This exercise needs the listing below duplicated exactly.

Available data —
◆ ◆ ◆ ◆
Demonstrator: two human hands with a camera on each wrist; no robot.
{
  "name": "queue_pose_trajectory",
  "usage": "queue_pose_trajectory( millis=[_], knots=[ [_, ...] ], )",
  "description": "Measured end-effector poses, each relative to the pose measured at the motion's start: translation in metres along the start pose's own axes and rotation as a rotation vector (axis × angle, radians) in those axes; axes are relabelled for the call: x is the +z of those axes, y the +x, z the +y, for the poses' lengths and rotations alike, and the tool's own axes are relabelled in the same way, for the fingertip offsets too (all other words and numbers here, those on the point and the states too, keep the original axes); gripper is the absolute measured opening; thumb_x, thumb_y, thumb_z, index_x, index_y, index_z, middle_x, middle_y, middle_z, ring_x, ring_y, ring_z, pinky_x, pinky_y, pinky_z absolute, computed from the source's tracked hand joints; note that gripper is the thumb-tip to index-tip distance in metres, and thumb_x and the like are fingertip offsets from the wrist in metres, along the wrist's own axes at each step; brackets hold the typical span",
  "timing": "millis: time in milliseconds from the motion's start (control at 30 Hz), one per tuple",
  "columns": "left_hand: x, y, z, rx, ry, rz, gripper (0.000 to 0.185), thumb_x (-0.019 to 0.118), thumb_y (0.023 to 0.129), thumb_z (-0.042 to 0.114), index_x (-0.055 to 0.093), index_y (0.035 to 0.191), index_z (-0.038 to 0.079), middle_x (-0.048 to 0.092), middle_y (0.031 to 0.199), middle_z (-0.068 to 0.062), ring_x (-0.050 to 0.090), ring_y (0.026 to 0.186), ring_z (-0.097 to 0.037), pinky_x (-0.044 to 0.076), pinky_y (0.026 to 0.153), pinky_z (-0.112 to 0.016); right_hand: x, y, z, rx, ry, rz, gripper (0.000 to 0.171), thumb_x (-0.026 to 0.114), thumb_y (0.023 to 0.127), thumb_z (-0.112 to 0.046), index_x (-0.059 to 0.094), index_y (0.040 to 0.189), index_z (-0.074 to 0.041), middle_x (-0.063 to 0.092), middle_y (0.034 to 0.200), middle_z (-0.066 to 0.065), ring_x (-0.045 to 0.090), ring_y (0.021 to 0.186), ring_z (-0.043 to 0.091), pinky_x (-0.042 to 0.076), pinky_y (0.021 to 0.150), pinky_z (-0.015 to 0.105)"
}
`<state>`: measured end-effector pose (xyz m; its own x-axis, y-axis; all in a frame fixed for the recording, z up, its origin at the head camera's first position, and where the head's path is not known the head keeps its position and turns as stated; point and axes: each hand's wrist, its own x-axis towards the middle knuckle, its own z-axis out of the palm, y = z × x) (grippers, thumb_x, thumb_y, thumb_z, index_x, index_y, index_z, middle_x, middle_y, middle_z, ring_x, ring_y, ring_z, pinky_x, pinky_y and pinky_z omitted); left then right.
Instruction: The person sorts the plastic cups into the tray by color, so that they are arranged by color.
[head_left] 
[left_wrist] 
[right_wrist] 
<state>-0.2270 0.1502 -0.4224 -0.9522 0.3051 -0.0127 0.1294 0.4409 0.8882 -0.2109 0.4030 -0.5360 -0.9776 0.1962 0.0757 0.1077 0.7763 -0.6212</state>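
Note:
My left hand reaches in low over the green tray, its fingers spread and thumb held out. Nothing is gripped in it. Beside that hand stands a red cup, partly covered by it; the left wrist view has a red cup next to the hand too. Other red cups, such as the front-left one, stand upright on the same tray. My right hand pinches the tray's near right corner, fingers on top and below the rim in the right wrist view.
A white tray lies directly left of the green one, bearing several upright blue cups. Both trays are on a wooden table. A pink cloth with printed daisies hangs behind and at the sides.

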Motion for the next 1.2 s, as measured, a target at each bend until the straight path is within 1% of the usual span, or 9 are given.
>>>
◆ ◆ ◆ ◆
Finished exercise —
Demonstrator: two human hands with a camera on each wrist; no robot.
{
  "name": "queue_pose_trajectory",
  "usage": "queue_pose_trajectory( millis=[_], knots=[ [_, ...] ], )",
  "description": "Measured end-effector poses, each relative to the pose measured at the motion's start: translation in metres along the start pose's own axes and rotation as a rotation vector (axis × angle, radians) in those axes; axes are relabelled for the call: x is the +z of those axes, y the +x, z the +y, for the poses' lengths and rotations alike, and the tool's own axes are relabelled in the same way, for the fingertip offsets too (all other words and numbers here, those on the point and the states too, keep the original axes); gripper is the absolute measured opening; thumb_x, thumb_y, thumb_z, index_x, index_y, index_z, middle_x, middle_y, middle_z, ring_x, ring_y, ring_z, pinky_x, pinky_y, pinky_z absolute, computed from the source's tracked hand joints; note that gripper is the thumb-tip to index-tip distance in metres, and thumb_x and the like are fingertip offsets from the wrist in metres, along the wrist's own axes at each step; brackets hold the typical span",
  "timing": "millis: time in milliseconds from the motion's start (control at 30 Hz), one per tuple",
  "columns": "left_hand: x, y, z, rx, ry, rz, gripper (0.000 to 0.185), thumb_x (-0.019 to 0.118), thumb_y (0.023 to 0.129), thumb_z (-0.042 to 0.114), index_x (-0.055 to 0.093), index_y (0.035 to 0.191), index_z (-0.038 to 0.079), middle_x (-0.048 to 0.092), middle_y (0.031 to 0.199), middle_z (-0.068 to 0.062), ring_x (-0.050 to 0.090), ring_y (0.026 to 0.186), ring_z (-0.097 to 0.037), pinky_x (-0.044 to 0.076), pinky_y (0.026 to 0.153), pinky_z (-0.112 to 0.016); right_hand: x, y, z, rx, ry, rz, gripper (0.000 to 0.171), thumb_x (-0.026 to 0.114), thumb_y (0.023 to 0.127), thumb_z (-0.112 to 0.046), index_x (-0.059 to 0.094), index_y (0.040 to 0.189), index_z (-0.074 to 0.041), middle_x (-0.063 to 0.092), middle_y (0.034 to 0.200), middle_z (-0.066 to 0.065), ring_x (-0.045 to 0.090), ring_y (0.021 to 0.186), ring_z (-0.043 to 0.091), pinky_x (-0.042 to 0.076), pinky_y (0.021 to 0.150), pinky_z (-0.015 to 0.105)"
}
`<state>`: measured end-effector pose (xyz m; its own x-axis, y-axis; all in a frame fixed for the recording, z up, its origin at the head camera's first position, and where the head's path is not known the head keeps its position and turns as stated; point and axes: each hand's wrist, its own x-axis towards the middle knuckle, its own z-axis out of the palm, y = z × x) (grippers, thumb_x, thumb_y, thumb_z, index_x, index_y, index_z, middle_x, middle_y, middle_z, ring_x, ring_y, ring_z, pinky_x, pinky_y and pinky_z omitted); left then right.
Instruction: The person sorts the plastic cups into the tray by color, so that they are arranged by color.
[head_left] 
[left_wrist] 
[right_wrist] 
<state>-0.2270 0.1502 -0.4224 -0.9522 0.3051 -0.0127 0.1294 0.4409 0.8882 -0.2109 0.4030 -0.5360 -0.9776 0.1962 0.0757 0.1077 0.7763 -0.6212</state>
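Note:
My left hand reaches in low over the green tray, its fingers spread and thumb held out. Nothing is gripped in it. Beside that hand stands a red cup, partly covered by it; the left wrist view has a red cup next to the hand too. Other red cups, such as the front-left one, stand upright on the same tray. My right hand pinches the tray's near right corner, fingers on top and below the rim in the right wrist view.
A white tray lies directly left of the green one, bearing several upright blue cups. Both trays are on a wooden table. A pink cloth with printed daisies hangs behind and at the sides.
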
Motion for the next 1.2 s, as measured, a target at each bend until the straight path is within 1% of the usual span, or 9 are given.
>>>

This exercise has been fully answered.